Quick, what do Pearl Jam and the Justice Department have in common? The constantly evolving debate surrounding Internet neutrality. That the new pitch of this debate has rock stars and the executive branch weighing in should surprise no one who has followed this issue.
For well over a year, Internet pundits, congressmen and many a concerned citizen have discussed how to best allow for the Internet to grow in subscribers and bandwidth without hampering its dynamism, or the competitive spirit of entrepreneurialism that has made it such a powerhouse of innovation. Internet service providers have claimed that a tiered access to the Internet would be best, with companies or Web sites requiring large bandwidth paying for access to a higher tier of speed and service. Simultaneously, a chorus of voices including church groups, bloggers and Internet activists have denounced this practice as contrary to the egalitarian nature of the Internet and demanded regulation to prevent tiered service. At the heart of the issue lies the increasing consolidation of large companies. With Internet service providers often being part of companies that offer Internet content, they would have a salient conflict of interest if made gatekeepers of everyone’s Internet.
On Sept. 6, the Department of Justice submitted an ex parte filing detailing its opinions on the issue of the regulations. Defining the objective of the Internet as “a thriving and dynamic Internet capable of meeting the demands of consumers for fast and reliable access to a rich variety of content and applications,” the document goes on to make recommendations against regulations preventing a tiered Internet. Pundits immediately jumped on the document, declaiming it as the act of a conservative presidency that clearly has big business’s interests at heart. While the Justice Department’s reasoning may be flawed, the foundation of their logic is correct: In order to justify regulation, the burden of proof lies with the activists to demonstrate a smoking gun or other rationale for action.
Beyond this firm foundation, however, the document drips into more cloudy rhetoric and fortune telling. It argues that regulation could stifle investment and innovation in a readily expanding marketplace, and that the lack of examples of abuse by Internet providers makes regulation superfluous. Of course, the general argument in favor of “non-regulated competition” does not delve into the dirty, greasy cogs of the Internet machine. The Justice Department only analyzes investment and innovation as it relates to the hardware of developing networks, but the wider entrepreneurialism of Internet businesses is a qualitatively different type of competition. Even without being abused, tiered access removes the competitive spirit of the Internet by making it harder for a startup to run its operation without raising as much capital as large, established companies. Protection of consumers requires analysis on both these types of competition, and by focusing on one type, the Department of Justice confuses the language of the issue and does not adequately investigate the possibilities of market failure.
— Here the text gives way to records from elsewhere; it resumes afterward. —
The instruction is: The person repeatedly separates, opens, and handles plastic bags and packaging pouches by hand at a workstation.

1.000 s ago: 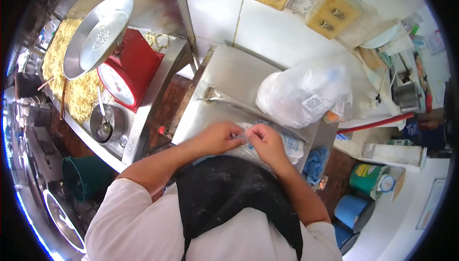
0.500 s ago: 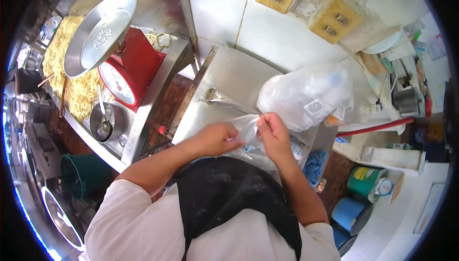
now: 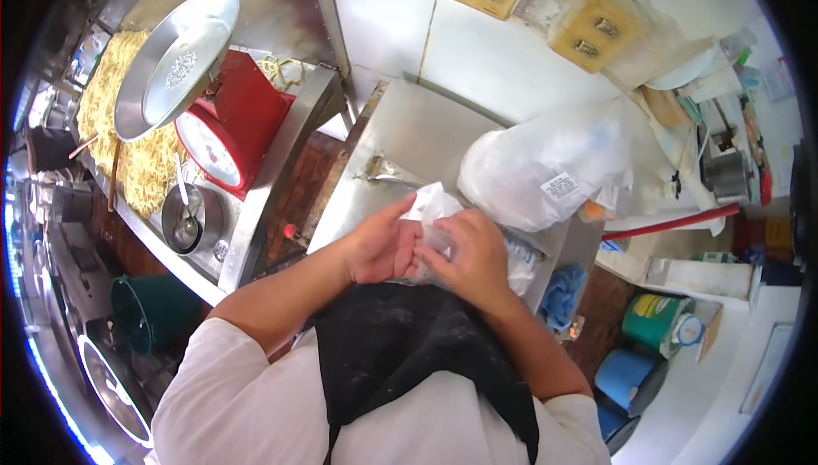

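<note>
A small translucent plastic bag (image 3: 434,202) is bunched between my hands above the steel counter (image 3: 426,129). My left hand (image 3: 383,243) is turned palm up, its fingers curled against the bag. From the other side my right hand (image 3: 467,250) pinches the bag, its fingers bent over it. Clear plastic packs with blue print (image 3: 521,254) lie under and beside my right hand, partly covered by it. Just beyond rests a large white plastic bag (image 3: 545,167) with a printed label.
At left, a red scale (image 3: 234,120) with a metal pan stands near noodles (image 3: 136,158) and a steel pot (image 3: 192,220) holding a ladle. A blue cloth (image 3: 562,295) hangs at the counter's right edge. Green (image 3: 656,322) and blue containers (image 3: 626,376) stand lower right.
The small bag, first pinched low between both hands, was spread between them and now stands up bunched. My left palm has turned upward, and my right hand has moved left over the bag.
</note>
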Demonstrator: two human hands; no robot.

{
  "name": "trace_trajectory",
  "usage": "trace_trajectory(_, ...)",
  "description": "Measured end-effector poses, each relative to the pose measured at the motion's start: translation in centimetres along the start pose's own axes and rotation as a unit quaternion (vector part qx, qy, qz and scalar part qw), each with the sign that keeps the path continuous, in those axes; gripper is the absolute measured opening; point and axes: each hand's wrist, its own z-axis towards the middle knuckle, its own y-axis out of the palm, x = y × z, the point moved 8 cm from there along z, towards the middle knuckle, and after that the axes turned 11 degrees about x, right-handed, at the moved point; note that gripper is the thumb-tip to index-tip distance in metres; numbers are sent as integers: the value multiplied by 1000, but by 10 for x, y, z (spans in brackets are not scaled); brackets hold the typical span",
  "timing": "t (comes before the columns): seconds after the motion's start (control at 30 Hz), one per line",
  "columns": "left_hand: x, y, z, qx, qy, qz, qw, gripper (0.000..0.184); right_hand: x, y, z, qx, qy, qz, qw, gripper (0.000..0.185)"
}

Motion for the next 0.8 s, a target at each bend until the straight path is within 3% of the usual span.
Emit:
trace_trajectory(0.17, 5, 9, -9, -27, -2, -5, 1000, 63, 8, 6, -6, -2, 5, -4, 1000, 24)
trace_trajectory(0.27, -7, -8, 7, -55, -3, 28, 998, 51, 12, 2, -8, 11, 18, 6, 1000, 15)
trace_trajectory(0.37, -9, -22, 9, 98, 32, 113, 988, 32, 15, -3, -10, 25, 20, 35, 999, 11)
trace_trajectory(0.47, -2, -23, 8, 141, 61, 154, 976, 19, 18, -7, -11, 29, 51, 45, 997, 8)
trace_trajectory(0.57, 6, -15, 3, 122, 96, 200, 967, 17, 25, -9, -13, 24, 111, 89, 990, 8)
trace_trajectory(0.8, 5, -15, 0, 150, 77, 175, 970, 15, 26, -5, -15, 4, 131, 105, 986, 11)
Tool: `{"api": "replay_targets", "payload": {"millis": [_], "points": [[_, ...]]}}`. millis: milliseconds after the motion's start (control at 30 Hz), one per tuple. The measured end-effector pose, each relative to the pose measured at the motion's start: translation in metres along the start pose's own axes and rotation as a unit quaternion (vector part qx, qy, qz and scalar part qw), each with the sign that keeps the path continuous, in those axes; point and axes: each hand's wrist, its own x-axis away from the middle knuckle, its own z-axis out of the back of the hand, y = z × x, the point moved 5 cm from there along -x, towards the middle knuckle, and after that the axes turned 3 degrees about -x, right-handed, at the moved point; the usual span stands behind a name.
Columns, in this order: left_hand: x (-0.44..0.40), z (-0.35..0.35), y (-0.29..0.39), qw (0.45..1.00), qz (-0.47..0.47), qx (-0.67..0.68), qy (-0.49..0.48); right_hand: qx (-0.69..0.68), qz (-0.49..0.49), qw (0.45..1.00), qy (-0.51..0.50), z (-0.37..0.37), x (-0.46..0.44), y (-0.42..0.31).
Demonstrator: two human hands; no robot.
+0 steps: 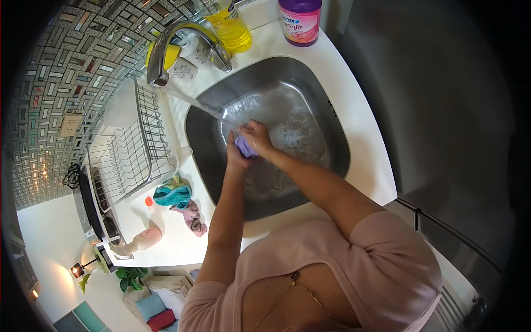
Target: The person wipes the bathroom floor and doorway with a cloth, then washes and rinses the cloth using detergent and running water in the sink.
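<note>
A wet, crumpled purple cloth (245,147) is bunched between my two hands, above the grey sink (202,166). My left hand (238,158) is curled around its lower left side. Closed on its upper right side, my right hand (256,136) presses in with the fingers bent, hiding part of the cloth. Water (202,105) runs from the curved chrome faucet (159,58) and falls just beside my hands. Shallow water with patches of foam (301,135) covers the bottom of the basin.
Left of the sink stand a wire dish rack (148,133), a wet teal cloth (173,196), a pinkish cloth (193,218) and a pink bottle (147,238). Behind it are a bottle of yellow liquid (231,30) and a pink tub with a purple lid (300,23).
</note>
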Motion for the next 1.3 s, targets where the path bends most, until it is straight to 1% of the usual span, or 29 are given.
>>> {"api": "replay_targets", "payload": {"millis": [33,67,100,167,200,300,333,400,467,500,567,600,633,700,733,800,833,867,900,967,1000,1033,1100,1133,1200,1267,1300], "points": [[0.004,-0.003,0.0,1.0,0.008,-0.002,-0.005,0.018,0.037,0.999,-0.007,-0.003,0.003,0.002],[-0.007,0.006,0.001,1.0,0.008,0.004,-0.019,0.081,0.046,0.996,-0.005,-0.003,0.011,-0.016],[-0.028,0.019,0.004,0.998,-0.017,0.002,-0.054,0.081,0.116,0.99,-0.002,-0.003,0.014,-0.028],[-0.119,0.079,0.012,0.974,-0.133,-0.035,-0.182,0.079,0.251,0.965,0.004,-0.006,0.022,-0.045],[-0.143,0.1,0.013,0.964,-0.178,-0.053,-0.191,0.076,0.24,0.968,0.002,-0.006,0.022,-0.045],[-0.14,0.086,0.012,0.96,-0.256,-0.072,-0.089,0.056,0.088,0.993,0.051,-0.004,0.017,-0.023],[-0.136,0.08,0.011,0.955,-0.281,-0.078,-0.056,0.012,0.077,0.995,0.057,-0.005,0.013,-0.017],[-0.117,0.06,0.012,0.957,-0.287,0.024,-0.015,-0.078,0.054,0.993,0.069,-0.004,0.003,-0.004],[-0.092,0.039,0.012,0.957,-0.286,0.048,0.008,-0.035,0.027,0.994,0.095,0.003,0.002,-0.008],[-0.082,0.033,0.009,0.959,-0.283,0.021,0.011,-0.013,0.013,0.994,0.109,0.007,0.002,-0.008],[-0.079,0.027,0.004,0.969,-0.245,0.039,0.007,0.014,-0.005,0.992,0.122,0.011,0.002,-0.007],[-0.082,0.027,0.003,0.974,-0.212,0.084,-0.001,0.028,-0.013,0.991,0.128,0.012,0.001,-0.006],[-0.084,0.027,0.002,0.975,-0.178,0.129,-0.008,0.056,-0.001,0.989,0.135,0.014,0.0,-0.007],[-0.085,0.036,0.001,0.966,-0.196,0.143,0.085,0.11,0.022,0.983,0.148,0.014,-0.003,-0.003],[-0.085,0.041,0.001,0.958,-0.205,0.15,0.131,0.113,0.013,0.983,0.141,0.013,-0.005,0.002],[-0.07,0.024,0.005,0.964,-0.199,0.154,0.086,0.119,-0.007,0.985,0.127,0.014,-0.007,0.012],[-0.061,0.013,0.007,0.966,-0.196,0.157,0.063,0.138,0.019,0.986,0.097,0.012,-0.01,0.014],[-0.082,0.027,0.014,0.963,-0.18,0.177,-0.098,0.156,0.046,0.985,0.065,0.011,-0.012,0.016],[-0.117,0.067,0.023,0.933,-0.16,0.194,-0.257,0.175,0.072,0.981,0.033,0.01,-0.014,0.015],[-0.127,0.082,0.032,0.955,-0.178,0.033,-0.235,0.305,0.124,0.944,0.014,0.017,-0.022,-0.003],[-0.106,0.074,0.045,0.967,-0.206,-0.14,-0.043,0.368,0.149,0.918,0.006,0.019,-0.023,-0.015],[-0.082,0.07,0.058,0.914,-0.22,-0.305,0.152,0.338,0.099,0.935,-0.027,0.019,-0.023,-0.02],[-0.072,0.061,0.059,0.896,-0.172,-0.378,0.157,0.275,-0.001,0.957,-0.091,0.019,-0.023,-0.026],[-0.066,0.057,0.06,0.884,-0.148,-0.414,0.16,0.257,-0.006,0.961,-0.099,0.017,-0.022,-0.026],[-0.043,0.038,0.056,0.901,-0.092,-0.405,0.126,0.218,-0.014,0.969,-0.116,0.006,-0.019,-0.018],[-0.012,0.007,0.041,0.948,-0.026,-0.312,0.052,0.201,0.02,0.975,-0.095,-0.006,-0.007,-0.019],[-0.026,0.019,0.043,0.947,-0.066,-0.312,0.035,0.193,0.036,0.977,-0.084,-0.009,-0.003,-0.02]]}}
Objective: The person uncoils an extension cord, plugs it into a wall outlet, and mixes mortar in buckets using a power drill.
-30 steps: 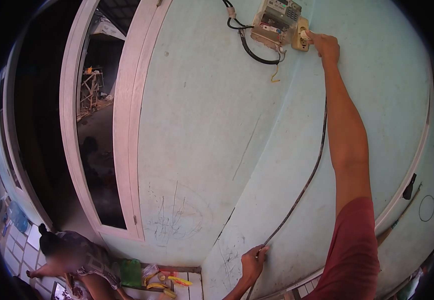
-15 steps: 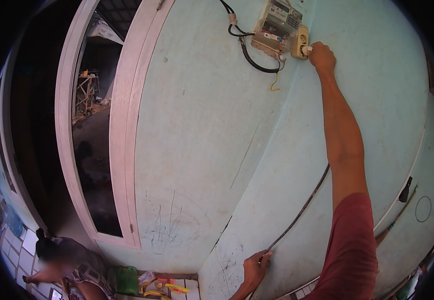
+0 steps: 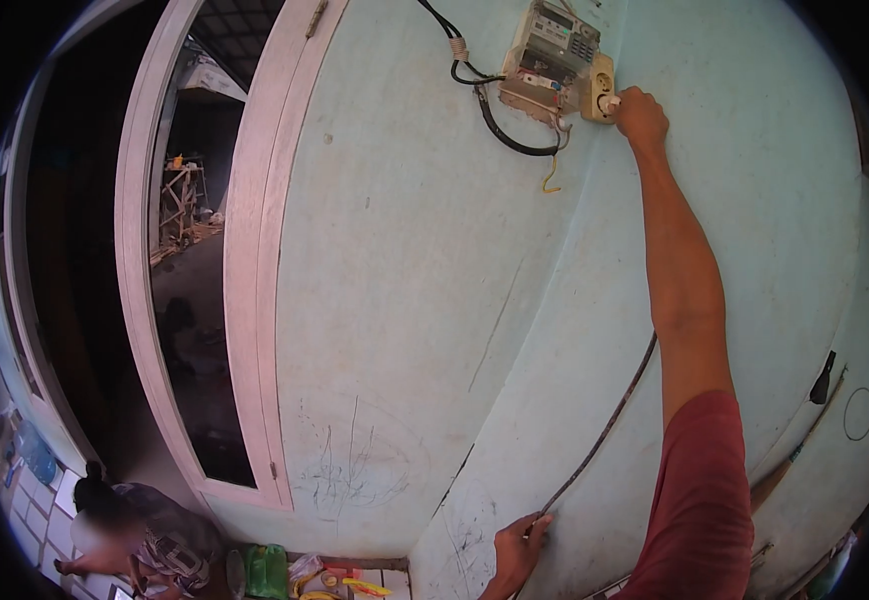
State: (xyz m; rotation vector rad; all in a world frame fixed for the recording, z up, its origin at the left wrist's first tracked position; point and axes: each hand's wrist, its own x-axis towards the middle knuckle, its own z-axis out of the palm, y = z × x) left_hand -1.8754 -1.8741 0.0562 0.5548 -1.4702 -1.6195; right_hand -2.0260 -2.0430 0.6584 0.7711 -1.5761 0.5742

The highly technical nature of Internet neutrality creates a barrier to entry to the very debate. In the filing, the Justice Department likens tiered Internet to the Postal Service’s charging different prices for different speeds of delivery. In truth, it would be more like if individuals paid to increase speed of delivery at both the sender and receiver level. The analogy overlooks the fact that users already choose network speed and pay rate based on what type of connection they use: dialup, DSL or cable. This sort of logic gap reinforces the importance of consumers’ being well informed and active. Because there are different proposals for regulation and for a tiered Internet, nothing short of individual investigation for the truth will do; reliance on pundits, government officials or business leaders for the “answer” will not provide a silver bullet.
The tension came to a head this summer when AT&T, a proponent of tiered Internet, apparently censored anti-Bush lyrics in a Pearl Jam concert that was streaming on their video site. The ensuing uproar found the company — so long the proponent of a “just trust us” attitude toward Internet neutrality — blamed the gaffe on a third-party company involved in the broadcast. Nevertheless, as Pearl Jam wrote, “AT&T’s actions strike at the heart of the public’s concerns over the power that corporations have when it comes to determining what the public sees and hears through communications media.” While the debate regarding regulation continues, one cannot help but wonder whether market forces can sufficiently protect individual consumers in the face of large, consolidated companies.
Dariush Nothaft is a senior in Saybrook College. His column appears on alternate Wednesdays.